Material provided:
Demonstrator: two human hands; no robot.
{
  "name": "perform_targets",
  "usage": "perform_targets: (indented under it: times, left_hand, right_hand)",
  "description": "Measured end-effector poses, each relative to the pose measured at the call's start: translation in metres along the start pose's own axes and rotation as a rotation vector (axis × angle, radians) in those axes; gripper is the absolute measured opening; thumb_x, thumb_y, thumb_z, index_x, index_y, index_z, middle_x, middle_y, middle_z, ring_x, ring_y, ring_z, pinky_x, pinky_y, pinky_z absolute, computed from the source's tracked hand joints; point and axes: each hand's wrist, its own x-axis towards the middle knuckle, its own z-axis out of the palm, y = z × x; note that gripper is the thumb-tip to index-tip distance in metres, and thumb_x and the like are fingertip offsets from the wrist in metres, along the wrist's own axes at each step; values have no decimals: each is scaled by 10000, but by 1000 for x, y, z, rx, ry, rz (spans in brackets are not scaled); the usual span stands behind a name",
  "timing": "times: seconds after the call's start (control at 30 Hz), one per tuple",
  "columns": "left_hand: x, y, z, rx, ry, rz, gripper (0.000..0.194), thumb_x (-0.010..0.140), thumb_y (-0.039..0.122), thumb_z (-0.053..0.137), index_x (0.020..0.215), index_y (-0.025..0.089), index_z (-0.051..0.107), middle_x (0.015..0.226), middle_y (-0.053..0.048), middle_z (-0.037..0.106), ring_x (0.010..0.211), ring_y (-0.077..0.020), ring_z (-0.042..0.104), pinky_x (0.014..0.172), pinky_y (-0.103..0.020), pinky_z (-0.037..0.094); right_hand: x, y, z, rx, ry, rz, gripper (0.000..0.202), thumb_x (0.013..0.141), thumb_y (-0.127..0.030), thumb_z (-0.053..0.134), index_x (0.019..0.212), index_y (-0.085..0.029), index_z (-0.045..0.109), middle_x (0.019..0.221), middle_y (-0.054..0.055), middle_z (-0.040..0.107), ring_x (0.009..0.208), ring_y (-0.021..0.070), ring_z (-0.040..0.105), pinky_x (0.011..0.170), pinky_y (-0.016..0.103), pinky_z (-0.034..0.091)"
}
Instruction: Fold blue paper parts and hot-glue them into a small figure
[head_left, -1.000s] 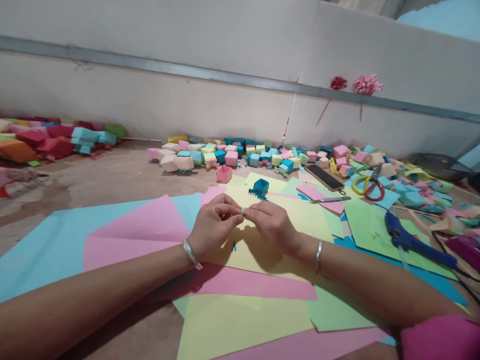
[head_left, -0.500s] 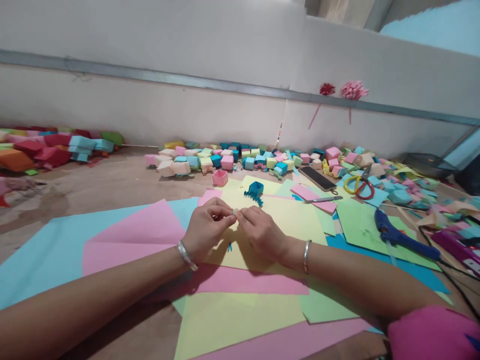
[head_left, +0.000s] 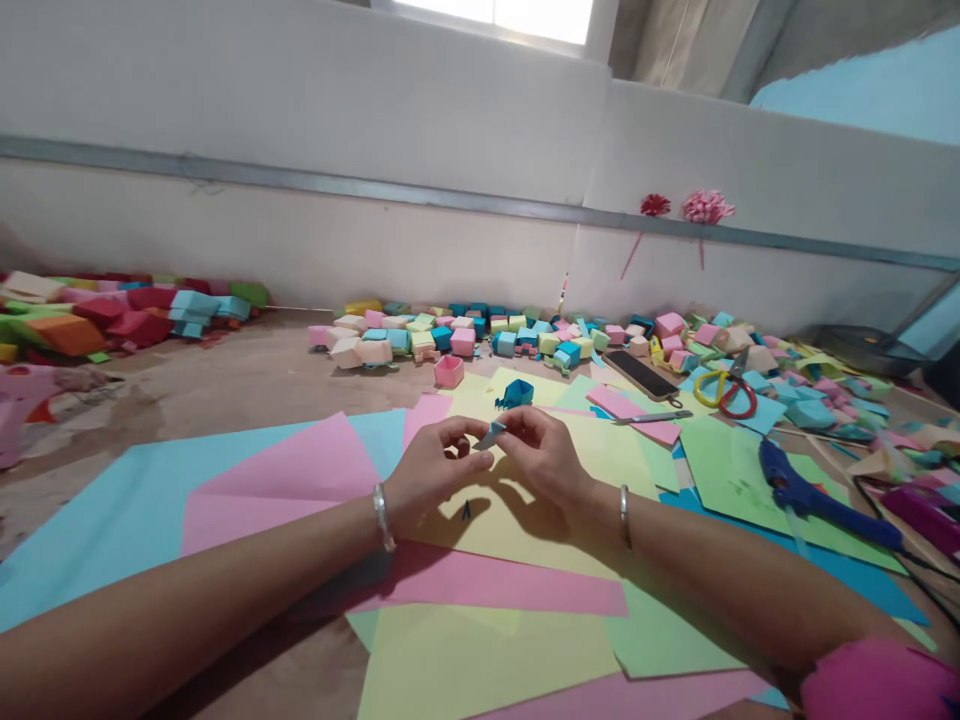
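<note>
Between my two hands, above the yellow paper (head_left: 600, 455), is a small light blue piece of paper (head_left: 491, 435). My left hand (head_left: 442, 462) pinches its left side between thumb and fingers. The fingertips of my right hand (head_left: 546, 455) are closed on its right end. Just beyond my hands sits a dark blue folded paper box (head_left: 517, 393) with a jagged strip at its side. A tiny dark blue V-shaped paper strip (head_left: 466, 510) lies on the yellow sheet below my hands.
To the right are a blue glue gun (head_left: 814, 495), scissors (head_left: 726, 390), a craft knife (head_left: 652, 417) and a phone (head_left: 640, 375). Many coloured paper boxes (head_left: 461, 342) line the wall. A pink glue gun (head_left: 30, 405) lies at the far left.
The light blue paper now shows more between my fingers, turned flatter. My hands have opened out a little from their tight pinch. The camera view has tilted up slightly.
</note>
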Motion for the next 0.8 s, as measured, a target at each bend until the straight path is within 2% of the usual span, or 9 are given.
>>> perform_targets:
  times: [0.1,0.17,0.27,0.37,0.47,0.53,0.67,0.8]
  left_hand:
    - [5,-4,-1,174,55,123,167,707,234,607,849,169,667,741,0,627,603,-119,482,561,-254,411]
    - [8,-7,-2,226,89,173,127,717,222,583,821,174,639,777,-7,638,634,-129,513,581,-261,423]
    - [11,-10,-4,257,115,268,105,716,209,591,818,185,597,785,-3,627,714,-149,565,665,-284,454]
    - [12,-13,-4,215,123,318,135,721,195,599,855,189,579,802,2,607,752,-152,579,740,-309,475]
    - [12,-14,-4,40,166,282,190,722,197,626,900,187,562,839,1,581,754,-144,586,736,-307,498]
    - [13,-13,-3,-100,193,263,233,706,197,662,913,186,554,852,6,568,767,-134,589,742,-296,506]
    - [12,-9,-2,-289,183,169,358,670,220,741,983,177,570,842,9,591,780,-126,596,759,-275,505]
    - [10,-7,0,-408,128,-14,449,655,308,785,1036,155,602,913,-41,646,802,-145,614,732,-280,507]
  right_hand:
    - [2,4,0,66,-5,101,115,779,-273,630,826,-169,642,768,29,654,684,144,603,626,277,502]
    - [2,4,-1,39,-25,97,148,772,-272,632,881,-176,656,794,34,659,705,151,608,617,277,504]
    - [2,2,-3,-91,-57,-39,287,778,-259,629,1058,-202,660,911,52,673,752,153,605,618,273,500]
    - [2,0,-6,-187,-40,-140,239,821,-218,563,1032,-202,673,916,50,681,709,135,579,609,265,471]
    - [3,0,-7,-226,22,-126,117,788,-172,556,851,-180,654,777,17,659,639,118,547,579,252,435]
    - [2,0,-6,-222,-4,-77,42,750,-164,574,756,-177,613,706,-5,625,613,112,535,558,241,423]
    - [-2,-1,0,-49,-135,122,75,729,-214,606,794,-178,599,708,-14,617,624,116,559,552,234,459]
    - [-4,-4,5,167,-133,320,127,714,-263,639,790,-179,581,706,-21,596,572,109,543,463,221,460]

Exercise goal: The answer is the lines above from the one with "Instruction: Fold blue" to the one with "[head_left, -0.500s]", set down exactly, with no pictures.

The completed task:
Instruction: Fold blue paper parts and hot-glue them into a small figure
[head_left, -1.000s] 
[head_left, -0.500s] 

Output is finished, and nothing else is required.